There were moments where a dice roll wouldn’t go my way, such as a stealth check that had the entire Goblin camp rise up against me in the first act, down to having to deal with the Steel Watch on every corner during the last push through the city of Baldur’s Gate proper. But through it all, it felt like I was playing my own story, shaping my own adventure, and that developer Larian Studios was just along for the ride.

A Natural 20

Let’s not bury the lede: Baldur’s Gate 3 is a landmark achievement in modern RPGs, and games in general. This is a masterpiece of a game, a true showcase of how flexible and free game storytelling can be, and a true watermark in game development. The team at Larian Studios has done something incredible: made a game with so much density, wonder, freedom, and substance that it will likely not be replicated or matched any time soon.

At its core, Baldur’s Gate 3 is all about player choice. The team at Larian has set the backdrop: you’re an adventurer whom a Mind Flayer parasite has infected and desperate to find a cure before you become a soulless Illithid. It pushes the narrative along quite well, adding urgency and purpose to every interaction. Yet, along the way, stories, characters, and the relationships built between the player and the denizens of Faerun come to define the experience overall.

I found myself contemplating my relationship with Shadowheart when I wasn’t even playing BG3, or deciding I wanted to spend more time with the haughty yet affable wizard Gale just because I enjoyed his company. And literally every time I saw Mol, the Tiefling child who you meet in Act 1, a smile was brought to my face, knowing that she was getting into some mischief somewhere.

Personally, I could have done with a little less horniness from the main cast, but what can you do but reject everyone except Shadowheart, right?

Shadowheart BG3

Each major character, whether a companion or just someone who popped in and out of my travels, felt fully realized, with their own motivations, desires, and personalities that rivaled some of the best in other games. As a result, the characters and the world around them felt more alive than some games can. 

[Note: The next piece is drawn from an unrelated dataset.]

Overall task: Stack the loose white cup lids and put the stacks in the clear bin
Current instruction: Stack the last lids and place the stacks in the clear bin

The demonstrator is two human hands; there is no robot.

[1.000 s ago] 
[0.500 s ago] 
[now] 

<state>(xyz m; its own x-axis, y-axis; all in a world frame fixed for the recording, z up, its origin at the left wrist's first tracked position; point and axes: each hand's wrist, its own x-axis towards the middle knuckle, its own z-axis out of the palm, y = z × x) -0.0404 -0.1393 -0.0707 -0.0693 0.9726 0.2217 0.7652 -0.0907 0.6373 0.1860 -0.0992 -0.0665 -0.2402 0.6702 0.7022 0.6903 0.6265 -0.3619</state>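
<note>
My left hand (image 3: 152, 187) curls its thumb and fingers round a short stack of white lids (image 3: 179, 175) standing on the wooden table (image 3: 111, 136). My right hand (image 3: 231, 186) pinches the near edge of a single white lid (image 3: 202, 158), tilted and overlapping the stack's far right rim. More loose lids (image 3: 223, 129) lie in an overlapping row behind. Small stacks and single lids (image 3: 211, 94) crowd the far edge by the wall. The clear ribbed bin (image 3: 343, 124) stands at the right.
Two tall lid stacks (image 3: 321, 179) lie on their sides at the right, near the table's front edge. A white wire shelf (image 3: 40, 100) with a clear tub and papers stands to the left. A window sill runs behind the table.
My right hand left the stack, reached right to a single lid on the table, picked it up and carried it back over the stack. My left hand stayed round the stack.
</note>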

There were whole decision points that saw me have to get up and take a walk before I could decide on a path forward (especially thanks to my desire to do as little save scumming as possible for this review playthrough). It’s been a while since a video game made me care so much about my actions, and it’s a testament to the writing and worldbuilding in Baldur’s Gate 3.

The writing itself never quite took itself too seriously, with an undercurrent of humor throughout each encounter. As someone who loved fantasy writing, even when it can get overly serious (I am a Tolkien fanatic, after all), it was a nice change of pace. Even some of the best DMs I’ve played under have struggled to maintain a level of levity needed to keep encounters fresh and engaging, not simply weighed down by the bulk of the campaign’s plot. Baldur’s Gate 3, by extension, feels effortless in how it pulls this off.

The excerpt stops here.